Laetitia builds lasting links with Latin America
Laetitia Laubscher has distant family ties with Latin America, but it is her education and work experiences in the region which have cemented lasting bonds.
Laetitia was awarded two Prime Minister’s Scholarships for Latin America (PMSLA) in 2017 and 2018 which gave her the opportunity to live, study and work in Chile, building on her experience of a 2012 cultural exchange to Argentina.
“I believe an exchange is an essential part of the university experience – in today’s world it’s a fundamental skill to be able to appreciate and understand how other cultures approach the same (and different) kinds of problems,” she says.
“Of all of my experiences at university, my exchanges were the most formative.”
Laetitia arrived in New Zealand from South Africa with her family aged 12. But it was her relatives who fled to Argentina over a century ago that piqued her interest in learning more about the region. “I was always curious about the place they had gone to.”
She started learning Spanish in high school and continued while studying for her Bachelor of Arts. “I chose Spanish because I knew it was one of the most widely-spoken languages in the world and how beneficial it would be to be able to connect with that many people – as well as loving Latin American movies like Amores Perros.”
Building language skills
Never one to shy away from a challenge, Laetitia set goals at every stage of her journey. In Argentina, she transformed her Spanish skills from “dial up internet speed” to conversational. On her PMSLA semester exchange as a law student, at the prestigious Pontificial Catholic University of Chile in Santiago, she decided to push herself even further by taking courses alongside native speakers.
“After that university experience, I thought that if I could study in the language, I could probably work in the language too. So, I went back to Chile again and took up an internship as a research assistant.”
She worked for Espacio Público, an independent think tank actively contributing to Latin American public policy development through empirical research.
“Then I thought if I can do that, maybe I can do a regular job.” Through the confidence and networks she built while at Espacio Público, she soon after secured a role as a Communications Consultant at the United Nations Development Programme in Chile, travelling across Chile to tell stories of sustainable development.

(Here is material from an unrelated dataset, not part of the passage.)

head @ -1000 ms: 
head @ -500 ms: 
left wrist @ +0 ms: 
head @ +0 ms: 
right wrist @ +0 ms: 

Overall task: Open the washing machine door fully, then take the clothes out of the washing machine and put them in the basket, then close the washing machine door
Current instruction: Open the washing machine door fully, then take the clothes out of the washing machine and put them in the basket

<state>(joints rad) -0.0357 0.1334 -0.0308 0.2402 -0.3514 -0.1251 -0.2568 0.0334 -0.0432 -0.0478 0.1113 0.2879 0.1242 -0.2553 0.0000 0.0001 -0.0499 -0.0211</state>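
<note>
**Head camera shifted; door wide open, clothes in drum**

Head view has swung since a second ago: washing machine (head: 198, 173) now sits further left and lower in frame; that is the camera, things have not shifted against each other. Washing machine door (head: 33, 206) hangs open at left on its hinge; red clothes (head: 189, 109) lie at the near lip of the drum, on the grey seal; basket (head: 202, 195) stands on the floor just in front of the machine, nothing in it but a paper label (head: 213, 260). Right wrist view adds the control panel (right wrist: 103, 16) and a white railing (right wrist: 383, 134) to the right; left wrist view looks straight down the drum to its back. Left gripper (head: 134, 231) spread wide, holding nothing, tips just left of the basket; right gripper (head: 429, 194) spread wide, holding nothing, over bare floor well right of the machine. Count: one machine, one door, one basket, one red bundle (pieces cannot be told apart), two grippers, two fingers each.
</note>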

“Through all these opportunities, I continued to build my confidence, skill set, and network. Every time I’ve gone overseas, I feel like I’ve built on the foundation laid by the previous experience.”
Laetitia is grateful the PMSLA gave her the opportunity to further immerse herself in Latin American culture. “Latin Americans are a very hospitable and welcoming people.”
She says she met plenty of other internationals but made the deliberate decision to only live with locals. “The biggest piece of advice I can give is to go stay in a flat where English isn’t spoken. Your language learning progress will be astronomical.”
Stepping into the unknown
As someone with multiple qualifications, three overseas exchanges, and an interesting career spanning research and multimedia storytelling, Laetitia says that taking a step into the unknown is an empowering experience.
“It just requires opening yourself up to a different culture and different ways of doing things and seeing what happens. Even being willing to make mistakes and to learn from those is an important life skill.”
“I’ve never considered it being bold to go overseas, it’s just having curiosity.”
Laetitia values the lasting friendships she has made, and how those connections have impacted her worldview. “Reading about a culture online is completely different from living it. There’s nothing like understanding a country from the ground level.”
Returning home and inspired by her experience, Laetitia wanted to stay connected with Latin America and continue building her network but struggled to find an appropriate forum. Fortunately, the Latin America New Zealand Business Council (LANZBC) supported her LANZBC Young Professionals Network project proposal, and the network is now well established with more than 200 members.
“I can’t speak highly enough of the founding committee, some of whom also had a PMSLA experience. I’m happy that there’s a space now for Kiwis to come home and continue to build their language and business skills and stay connected to Latin America – and Latin Americans to expand their professional network too.”
Laetitia knows that Latin America will always play a big part in her life. “It continues to weave its way into my life in surprising ways. I know I will keep building on those experiences I’ve had and they will help propel me forward, whichever direction I go in.”
“There’s always going to be a bit of Latin America which stays with me.”